Using the C++ Math Library    

Operators

Operator syntax is a very convenient and natural looking shorthand for function calls. The MATLAB C++ Math Library supports a subset of the operators available in MATLAB. The library provides all of the relational operators and those arithmetic and miscellaneous operators that do not violate rules of C++ syntax. The operators that are not available as operators are available via function calls.

In MATLAB there are two classes of arithmetic operators: array operators and matrix operators. In the MATLAB C++ Math Library the arithmetic operators are matrix operators, except for + and - for which the distinction is meaningless. This means that, for example, A * B is the linear algebraic product (matrix multiplication) of A and B, rather than the elementwise product of A and B.  A and B are mwArray objects. All of the arithmetic array operators are also available via function calls.

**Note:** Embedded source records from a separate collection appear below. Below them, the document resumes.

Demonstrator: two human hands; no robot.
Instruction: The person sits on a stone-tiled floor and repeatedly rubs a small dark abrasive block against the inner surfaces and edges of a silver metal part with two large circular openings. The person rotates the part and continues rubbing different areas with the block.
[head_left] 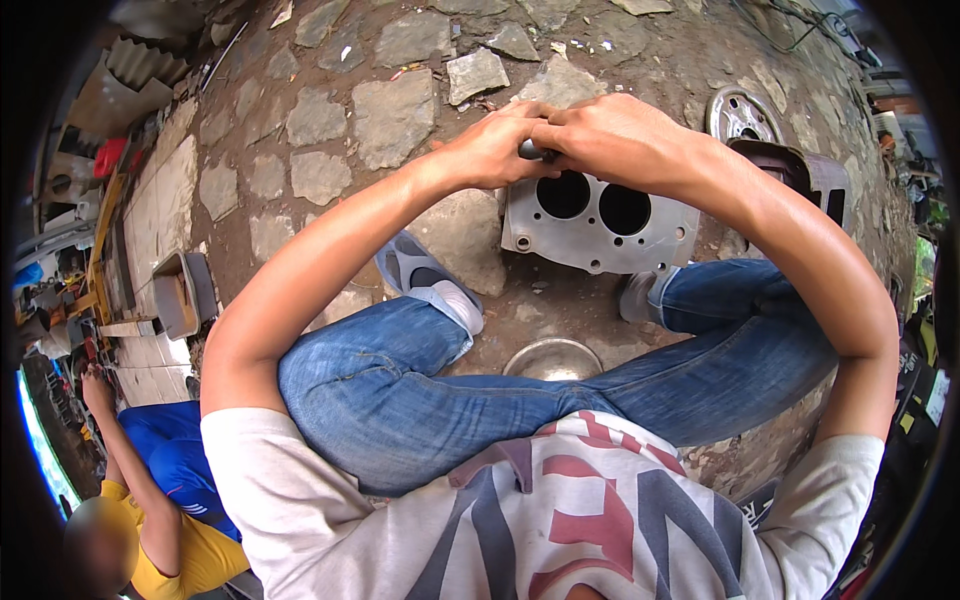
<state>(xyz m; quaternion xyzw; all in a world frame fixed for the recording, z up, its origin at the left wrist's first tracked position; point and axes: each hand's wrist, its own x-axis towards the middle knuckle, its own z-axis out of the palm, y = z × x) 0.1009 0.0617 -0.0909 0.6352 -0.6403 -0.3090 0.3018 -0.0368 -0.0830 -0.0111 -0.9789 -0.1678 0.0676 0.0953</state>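
Two hands met in the head view, left hand (495, 148) and right hand (607, 130) wrapped around a dark rounded piece (529, 150), mostly hidden, above a twin-bored metal block (668, 222), its visible face longest left to right, the right hand nearer its middle.

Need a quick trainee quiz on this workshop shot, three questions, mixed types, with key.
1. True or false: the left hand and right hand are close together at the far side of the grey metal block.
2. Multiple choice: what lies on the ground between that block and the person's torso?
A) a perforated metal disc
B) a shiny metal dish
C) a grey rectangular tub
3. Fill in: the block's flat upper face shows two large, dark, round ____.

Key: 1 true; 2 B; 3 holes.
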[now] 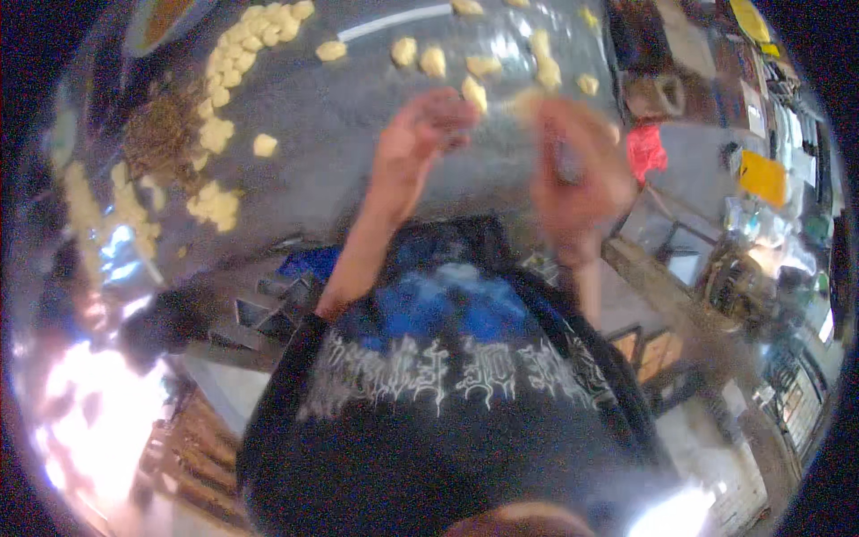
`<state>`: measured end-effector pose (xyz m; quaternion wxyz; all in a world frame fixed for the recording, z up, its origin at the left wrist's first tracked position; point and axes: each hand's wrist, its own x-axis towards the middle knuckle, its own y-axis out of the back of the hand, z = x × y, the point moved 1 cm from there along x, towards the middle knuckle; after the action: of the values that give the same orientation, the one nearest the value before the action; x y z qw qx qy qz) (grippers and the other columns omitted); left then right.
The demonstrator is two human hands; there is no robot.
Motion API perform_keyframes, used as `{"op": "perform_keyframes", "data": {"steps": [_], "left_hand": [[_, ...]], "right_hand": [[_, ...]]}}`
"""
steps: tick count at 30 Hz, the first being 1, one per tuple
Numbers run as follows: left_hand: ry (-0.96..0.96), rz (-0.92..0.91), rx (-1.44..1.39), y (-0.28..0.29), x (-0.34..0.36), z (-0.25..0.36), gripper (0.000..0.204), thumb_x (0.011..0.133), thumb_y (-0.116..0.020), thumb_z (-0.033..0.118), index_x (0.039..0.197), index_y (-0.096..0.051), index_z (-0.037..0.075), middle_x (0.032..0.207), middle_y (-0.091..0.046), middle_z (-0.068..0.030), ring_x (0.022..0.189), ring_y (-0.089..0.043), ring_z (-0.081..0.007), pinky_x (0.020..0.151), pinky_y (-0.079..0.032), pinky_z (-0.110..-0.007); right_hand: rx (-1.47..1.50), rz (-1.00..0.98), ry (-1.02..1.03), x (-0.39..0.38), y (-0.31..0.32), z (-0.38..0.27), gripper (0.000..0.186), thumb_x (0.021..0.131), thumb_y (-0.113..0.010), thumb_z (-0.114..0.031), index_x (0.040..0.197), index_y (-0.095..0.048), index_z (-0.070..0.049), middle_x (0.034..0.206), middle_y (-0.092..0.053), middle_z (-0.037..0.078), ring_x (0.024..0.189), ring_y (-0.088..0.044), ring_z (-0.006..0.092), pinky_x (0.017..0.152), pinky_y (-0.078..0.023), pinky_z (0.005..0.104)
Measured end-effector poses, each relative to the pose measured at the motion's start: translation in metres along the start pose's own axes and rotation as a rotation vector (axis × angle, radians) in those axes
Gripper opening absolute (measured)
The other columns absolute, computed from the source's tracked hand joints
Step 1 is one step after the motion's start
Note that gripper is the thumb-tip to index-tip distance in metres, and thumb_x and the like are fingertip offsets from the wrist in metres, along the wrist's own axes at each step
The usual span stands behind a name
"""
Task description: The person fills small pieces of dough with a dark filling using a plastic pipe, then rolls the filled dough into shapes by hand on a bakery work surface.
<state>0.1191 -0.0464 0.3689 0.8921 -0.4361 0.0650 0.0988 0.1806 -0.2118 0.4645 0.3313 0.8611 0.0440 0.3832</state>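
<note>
Over a grey metal table [313, 116], my left hand [425, 130] is half curled, with a gap between thumb and fingers and nothing seen in it. Just beyond its fingertips lies a pale yellow dough piece [474, 95]; whether they touch it I cannot tell. To the right, my right hand [582, 166] is smeared by motion with its fingers bent. At its fingertips is another dough piece [526, 102], blurred along with the hand, which looks pinched there. Several loose dough pieces [433, 62] lie scattered beyond both hands.
Clustered dough pieces [234, 63] line the table's left side beside a brown crumbly heap [161, 134]. One lone piece [265, 145] sits nearer. A bowl-like container [170, 22] stands far left. Past the right edge are a red cloth or bag [646, 150] and a yellow item [762, 177].
</note>
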Motion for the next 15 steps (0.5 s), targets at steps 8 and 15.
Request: {"op": "perform_keyframes", "data": {"steps": [8,15], "left_hand": [[-0.317,0.618,0.895,0.061,-0.05,0.033,0.03,0.095,-0.064,0.024,0.118,-0.063,0.005,0.116,-0.067,-0.0092,0.101,-0.065,-0.0173,0.089,-0.049,-0.029],[-0.469,1.16,1.192,0.181,-0.158,0.042,0.037,0.093,-0.066,0.032,0.115,-0.064,0.002,0.097,-0.073,-0.0123,0.091,-0.07,-0.0217,0.082,-0.052,-0.033]], "right_hand": [[-0.356,-0.413,-0.717,-0.151,0.04,0.127,0.022,0.085,-0.07,-0.012,0.104,-0.071,-0.001,0.099,-0.07,0.021,0.087,-0.069,0.0276,0.078,-0.054,0.0371],[0.028,-0.162,-0.424,-0.125,0.017,0.125,0.024,0.088,-0.068,-0.012,0.108,-0.07,0.001,0.095,-0.072,0.014,0.08,-0.066,0.0196,0.07,-0.052,0.0315]]}}
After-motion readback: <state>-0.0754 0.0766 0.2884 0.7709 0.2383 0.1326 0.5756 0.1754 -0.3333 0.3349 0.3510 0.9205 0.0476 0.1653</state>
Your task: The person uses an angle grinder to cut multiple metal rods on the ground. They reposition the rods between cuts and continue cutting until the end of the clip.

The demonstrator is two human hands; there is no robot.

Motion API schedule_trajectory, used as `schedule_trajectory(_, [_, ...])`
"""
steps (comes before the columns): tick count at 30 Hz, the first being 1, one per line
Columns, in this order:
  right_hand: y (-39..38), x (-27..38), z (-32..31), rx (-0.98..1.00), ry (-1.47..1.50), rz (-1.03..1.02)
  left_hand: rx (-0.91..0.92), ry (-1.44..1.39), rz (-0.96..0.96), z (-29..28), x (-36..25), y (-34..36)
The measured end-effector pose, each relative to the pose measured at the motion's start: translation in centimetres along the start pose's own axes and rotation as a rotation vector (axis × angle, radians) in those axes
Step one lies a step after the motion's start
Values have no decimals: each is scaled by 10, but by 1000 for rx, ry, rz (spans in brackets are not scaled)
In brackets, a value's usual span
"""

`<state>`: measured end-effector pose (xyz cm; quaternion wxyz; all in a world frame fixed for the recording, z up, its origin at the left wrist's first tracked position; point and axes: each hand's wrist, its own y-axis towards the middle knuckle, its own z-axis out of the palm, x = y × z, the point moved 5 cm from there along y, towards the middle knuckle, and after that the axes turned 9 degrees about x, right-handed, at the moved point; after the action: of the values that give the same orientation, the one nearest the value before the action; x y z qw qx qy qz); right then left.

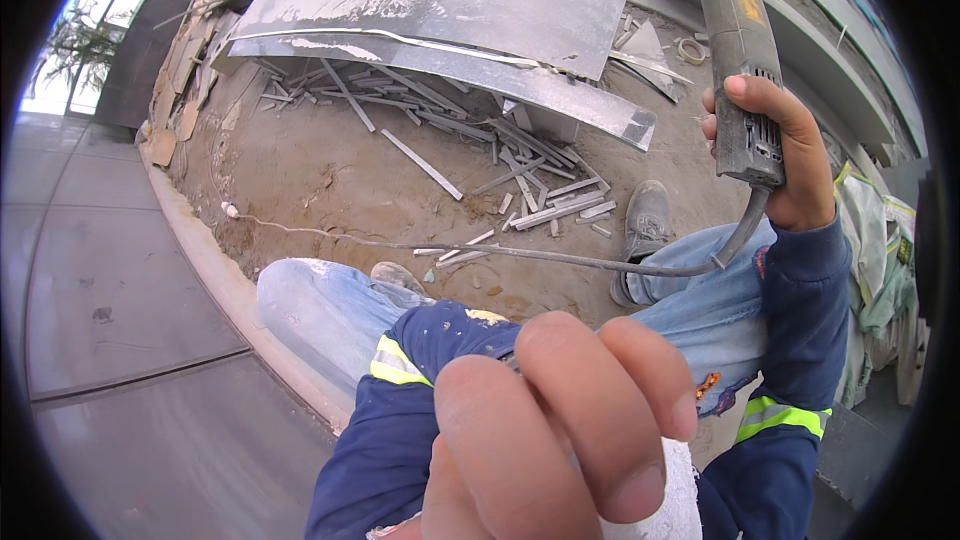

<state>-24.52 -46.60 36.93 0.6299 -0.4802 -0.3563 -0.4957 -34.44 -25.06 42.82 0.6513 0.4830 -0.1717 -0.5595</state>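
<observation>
My right hand (790, 135) grips the body of a dark grey power tool, likely an angle grinder (735, 10), raised at the upper right. Its head runs off the top edge. A thick cord (590, 262) loops down from its back end and runs left over the dusty ground. My left hand (545, 430) is large in the foreground at lower centre, very close to the camera, with its fingers curled; what they hold, if anything, is hidden. A white rough surface (650, 490) shows just behind those fingers. My jeans-clad legs and shoes are below.
Long grey slabs (430, 0) lie across the back, with scattered narrow offcuts (420, 160) before them. Broken boards (180, 90) line the left. Large dark floor tiles (100, 270) lie at left beside a pale edge. Pale sacks (880, 260) sit at right; a glazed opening is at upper left.
</observation>
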Motion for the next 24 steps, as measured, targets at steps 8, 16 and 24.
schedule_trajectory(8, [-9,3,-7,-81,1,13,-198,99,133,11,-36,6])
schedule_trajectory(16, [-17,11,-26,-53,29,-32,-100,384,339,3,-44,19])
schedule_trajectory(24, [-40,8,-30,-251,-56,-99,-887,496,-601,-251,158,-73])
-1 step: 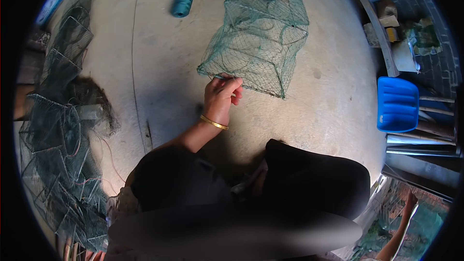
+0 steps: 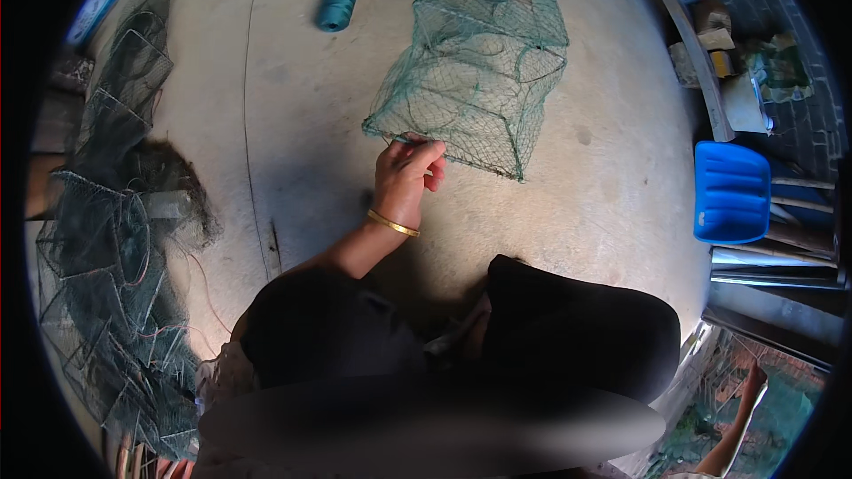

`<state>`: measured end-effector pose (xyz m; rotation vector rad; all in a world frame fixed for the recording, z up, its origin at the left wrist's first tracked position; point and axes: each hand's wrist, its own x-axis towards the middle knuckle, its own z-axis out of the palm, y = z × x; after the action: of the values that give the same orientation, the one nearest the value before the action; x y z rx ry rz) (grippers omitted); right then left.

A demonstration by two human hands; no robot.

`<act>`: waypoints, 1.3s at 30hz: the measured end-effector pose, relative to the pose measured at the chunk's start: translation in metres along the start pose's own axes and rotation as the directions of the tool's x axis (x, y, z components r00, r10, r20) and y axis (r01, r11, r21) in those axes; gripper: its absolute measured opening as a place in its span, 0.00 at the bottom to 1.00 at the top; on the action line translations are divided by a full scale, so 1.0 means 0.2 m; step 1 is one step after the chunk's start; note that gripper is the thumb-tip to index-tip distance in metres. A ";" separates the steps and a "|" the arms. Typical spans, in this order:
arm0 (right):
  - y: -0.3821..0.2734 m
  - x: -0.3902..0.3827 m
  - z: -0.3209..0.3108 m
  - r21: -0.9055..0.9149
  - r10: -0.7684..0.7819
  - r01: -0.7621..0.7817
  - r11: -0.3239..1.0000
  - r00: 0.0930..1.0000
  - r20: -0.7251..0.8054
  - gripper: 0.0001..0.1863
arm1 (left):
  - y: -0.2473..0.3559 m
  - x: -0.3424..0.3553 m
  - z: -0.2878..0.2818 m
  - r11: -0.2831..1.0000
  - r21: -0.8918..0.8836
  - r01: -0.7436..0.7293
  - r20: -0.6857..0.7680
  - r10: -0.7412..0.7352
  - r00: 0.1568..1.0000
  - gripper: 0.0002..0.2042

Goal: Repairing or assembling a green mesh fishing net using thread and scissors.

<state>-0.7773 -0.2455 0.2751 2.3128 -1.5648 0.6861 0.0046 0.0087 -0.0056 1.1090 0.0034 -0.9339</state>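
My left hand [image 2: 408, 173], with a gold bangle on the wrist, pinches the near edge of a green mesh fish trap [image 2: 479, 106]. This long folding net on wire frames stretches away from me across the floor. At the lower right rim a bare forearm, apparently my right arm, reaches out over green netting [image 2: 785, 417]. Its end, my right hand [image 2: 756, 374], is dark and small, and its fingers cannot be made out. A spool of teal twine [image 2: 340, 0] lies on the floor left of the trap.
Dark folded mesh traps [image 2: 115, 257] are heaped along the left. A thin dark cord [image 2: 247, 106] runs over the concrete floor [image 2: 603, 177]. On the right are a blue plastic seat or scoop [image 2: 732, 192], a wooden plank [image 2: 688, 44] and a white container [image 2: 745, 105].
The forearm at the lower right has shifted slightly, its hand end a little lower. My left hand and the trap keep their places.
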 end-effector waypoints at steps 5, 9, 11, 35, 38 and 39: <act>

Operators in the MATLAB C++ Math Library are vectorized. This means you can use the + operator, for example, to compute the sum of two arrays without using a loop. In C++, without some kind of an array class, you'd use one or two for-loops to compute the sum of two arrays; e.g., for every row in the array and for every column in the row, compute the sum at the row/column intersection. The operators in the MATLAB C++ Math Library all contain loops of this sort already, so there is no need for you to write them.

The section Operators in Chapter 11 lists the available operators and their function call equivalents.